A team of Ladner Rotarians, including a couple from North Delta, has recently returned from delivering water filters and education supplies to remote villages in Laos as a part of the club’s Adopt-A-Village initiative.
This year, the team travelled to five villages in the Luang Prabang province, distributing 240 water filters to each community.
Providing water filters significantly reduces water-borne illnesses that would otherwise prevent kids from attending school and adults from supporting their families, according to a press release.
“Education was the original aim of Adopt-A-Village, which has expanded into providing clean water, in a poor country still suffering the impact of the Vietnam War and struggling to look after its people,” the release said.
It was the fifth Adopt-A-Village tour for two North Delta residents, Mike and Kathy Storey.
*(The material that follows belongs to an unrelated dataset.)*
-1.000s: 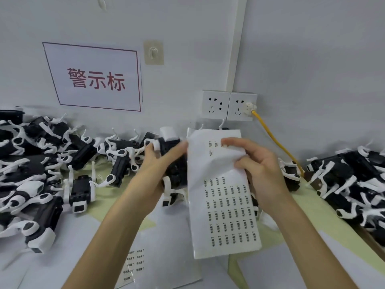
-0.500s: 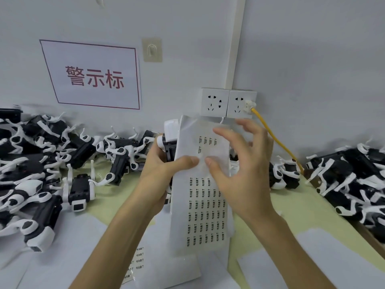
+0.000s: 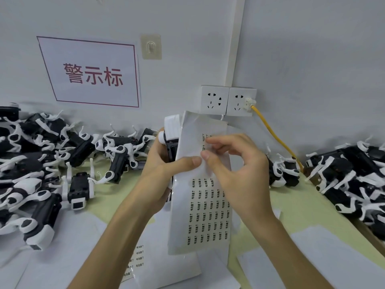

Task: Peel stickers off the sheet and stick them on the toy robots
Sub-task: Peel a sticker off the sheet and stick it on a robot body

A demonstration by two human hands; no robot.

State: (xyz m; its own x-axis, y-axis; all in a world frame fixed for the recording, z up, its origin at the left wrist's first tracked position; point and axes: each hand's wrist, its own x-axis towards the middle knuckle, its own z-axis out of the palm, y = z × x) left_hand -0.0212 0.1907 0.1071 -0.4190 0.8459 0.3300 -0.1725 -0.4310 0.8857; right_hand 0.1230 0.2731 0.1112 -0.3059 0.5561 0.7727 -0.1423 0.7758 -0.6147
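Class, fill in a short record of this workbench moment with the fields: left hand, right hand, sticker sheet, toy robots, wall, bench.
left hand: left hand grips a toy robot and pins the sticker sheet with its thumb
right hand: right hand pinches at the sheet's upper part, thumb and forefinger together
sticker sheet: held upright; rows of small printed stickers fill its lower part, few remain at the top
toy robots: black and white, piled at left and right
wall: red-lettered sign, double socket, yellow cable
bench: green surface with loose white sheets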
Mike said that helping people with limited options and means is worth the continued investment of time and money.
“We see first-hand that what we do has tremendous meaning to them, and we can see the appreciation in their faces,” he said. “I have found that these trips abroad give me a new appreciation for Canada and for the opportunity and freedoms that we have here.”
Each family that receives a filter pays a small amount of money, and at least one family member must go through a hygiene course to learn how to use and maintain the filter.
Last year, the Rotary Club of Ladner led a project to fund and help build two small dams, 6½ kilometres of pipe, a large concrete water tank and 15 tap stations spread throughout the village.